BEGIN Data below
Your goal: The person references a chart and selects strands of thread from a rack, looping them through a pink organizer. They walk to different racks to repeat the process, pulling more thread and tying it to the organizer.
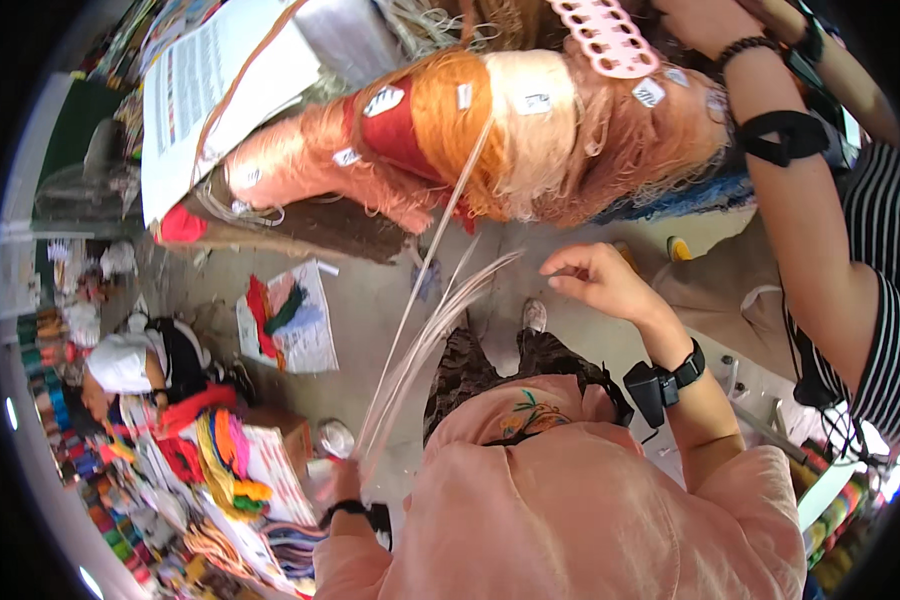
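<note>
My left hand [344, 482], blurred low on the left, is closed around one end of a bundle of pale thread [432, 330]. The bundle stretches up and to the right, its loose tips fanning out just short of my right hand. A thinner length of it reaches higher, crossing in front of the orange skein [450, 105]. My right hand [606, 282] is raised with curled fingers, a small gap showing between thumb and forefinger and nothing seen in it. Labelled skeins lie in a row ahead, among them a cream skein [535, 110] and a peach skein [295, 150].
At the right, a co-worker's arm [795, 200] reaches over the skeins, near a pink holed card [610, 35]. A printed sheet [220, 90] lies far left. Coloured yarn rests on a white cloth [315, 315] on the floor. Another person [135, 365] bends at left.
</note>
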Demonstrator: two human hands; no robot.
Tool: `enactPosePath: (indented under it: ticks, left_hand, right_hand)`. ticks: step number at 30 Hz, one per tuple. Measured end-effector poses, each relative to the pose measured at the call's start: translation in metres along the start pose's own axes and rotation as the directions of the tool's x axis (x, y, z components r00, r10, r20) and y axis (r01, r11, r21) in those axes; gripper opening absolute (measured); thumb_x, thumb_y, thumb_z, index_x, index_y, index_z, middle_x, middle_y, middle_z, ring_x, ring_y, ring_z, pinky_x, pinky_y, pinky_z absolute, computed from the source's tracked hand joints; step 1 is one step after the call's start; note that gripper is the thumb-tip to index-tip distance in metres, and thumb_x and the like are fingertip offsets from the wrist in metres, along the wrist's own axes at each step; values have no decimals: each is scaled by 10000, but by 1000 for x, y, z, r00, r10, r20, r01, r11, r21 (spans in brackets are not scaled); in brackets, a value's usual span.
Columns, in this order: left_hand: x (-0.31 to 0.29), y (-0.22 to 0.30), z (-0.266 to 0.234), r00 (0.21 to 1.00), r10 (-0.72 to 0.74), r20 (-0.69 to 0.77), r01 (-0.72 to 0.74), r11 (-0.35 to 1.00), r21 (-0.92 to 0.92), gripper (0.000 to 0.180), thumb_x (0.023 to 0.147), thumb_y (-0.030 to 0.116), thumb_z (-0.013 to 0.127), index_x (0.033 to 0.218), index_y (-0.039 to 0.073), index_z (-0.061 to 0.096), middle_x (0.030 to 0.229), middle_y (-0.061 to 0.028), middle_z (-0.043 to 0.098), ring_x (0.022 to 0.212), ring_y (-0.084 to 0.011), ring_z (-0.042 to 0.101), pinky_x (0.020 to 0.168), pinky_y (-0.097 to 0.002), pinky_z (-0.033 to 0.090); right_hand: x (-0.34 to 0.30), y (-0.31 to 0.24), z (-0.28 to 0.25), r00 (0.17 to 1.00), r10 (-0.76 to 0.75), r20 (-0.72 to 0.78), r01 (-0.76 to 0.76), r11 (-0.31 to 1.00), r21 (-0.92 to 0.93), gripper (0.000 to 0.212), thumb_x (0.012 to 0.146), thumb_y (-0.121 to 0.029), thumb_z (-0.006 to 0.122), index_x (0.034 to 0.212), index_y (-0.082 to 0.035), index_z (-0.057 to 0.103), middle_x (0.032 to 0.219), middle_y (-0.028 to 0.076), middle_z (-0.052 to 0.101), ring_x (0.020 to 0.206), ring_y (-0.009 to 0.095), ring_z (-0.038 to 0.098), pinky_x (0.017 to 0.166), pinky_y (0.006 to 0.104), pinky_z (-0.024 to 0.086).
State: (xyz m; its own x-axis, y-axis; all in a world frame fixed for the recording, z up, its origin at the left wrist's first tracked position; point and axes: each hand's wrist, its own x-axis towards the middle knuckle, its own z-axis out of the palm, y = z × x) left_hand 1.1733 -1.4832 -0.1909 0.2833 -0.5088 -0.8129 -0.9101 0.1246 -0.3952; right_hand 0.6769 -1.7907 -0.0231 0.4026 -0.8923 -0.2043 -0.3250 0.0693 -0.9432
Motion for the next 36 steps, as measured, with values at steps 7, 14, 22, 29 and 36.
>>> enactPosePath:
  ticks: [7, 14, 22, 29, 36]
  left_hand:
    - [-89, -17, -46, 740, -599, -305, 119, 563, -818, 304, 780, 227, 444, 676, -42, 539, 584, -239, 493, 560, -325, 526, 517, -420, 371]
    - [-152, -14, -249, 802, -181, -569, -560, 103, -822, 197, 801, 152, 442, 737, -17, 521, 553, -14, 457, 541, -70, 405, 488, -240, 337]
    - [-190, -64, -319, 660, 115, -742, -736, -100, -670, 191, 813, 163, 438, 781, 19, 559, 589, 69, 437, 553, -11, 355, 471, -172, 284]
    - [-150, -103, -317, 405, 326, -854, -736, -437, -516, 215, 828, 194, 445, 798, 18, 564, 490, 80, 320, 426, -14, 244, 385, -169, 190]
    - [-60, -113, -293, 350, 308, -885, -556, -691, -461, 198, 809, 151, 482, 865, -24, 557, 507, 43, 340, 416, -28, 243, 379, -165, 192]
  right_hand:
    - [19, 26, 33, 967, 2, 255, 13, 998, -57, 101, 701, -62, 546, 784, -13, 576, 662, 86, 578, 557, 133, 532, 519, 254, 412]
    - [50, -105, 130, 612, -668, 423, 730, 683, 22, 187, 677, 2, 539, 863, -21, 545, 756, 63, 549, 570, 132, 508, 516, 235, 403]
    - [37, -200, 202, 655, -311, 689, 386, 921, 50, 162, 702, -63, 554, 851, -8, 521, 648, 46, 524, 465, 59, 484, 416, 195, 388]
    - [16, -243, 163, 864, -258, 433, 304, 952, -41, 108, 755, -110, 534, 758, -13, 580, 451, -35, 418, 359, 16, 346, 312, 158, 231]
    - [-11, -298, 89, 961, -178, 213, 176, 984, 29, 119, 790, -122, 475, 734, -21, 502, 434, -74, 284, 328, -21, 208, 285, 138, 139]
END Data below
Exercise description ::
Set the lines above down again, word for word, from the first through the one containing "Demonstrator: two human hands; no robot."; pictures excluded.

Answer space ::
Your goal: The person references a chart and selects strands of thread from a rack, looping them through a pink organizer. They walk to different racks to repeat the process, pulling more thread and tying it to the organizer.
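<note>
My left hand [344, 482], blurred low on the left, is closed around one end of a bundle of pale thread [432, 330]. The bundle stretches up and to the right, its loose tips fanning out just short of my right hand. A thinner length of it reaches higher, crossing in front of the orange skein [450, 105]. My right hand [606, 282] is raised with curled fingers, a small gap showing between thumb and forefinger and nothing seen in it. Labelled skeins lie in a row ahead, among them a cream skein [535, 110] and a peach skein [295, 150].
At the right, a co-worker's arm [795, 200] reaches over the skeins, near a pink holed card [610, 35]. A printed sheet [220, 90] lies far left. Coloured yarn rests on a white cloth [315, 315] on the floor. Another person [135, 365] bends at left.
</note>
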Demonstrator: two human hands; no robot.

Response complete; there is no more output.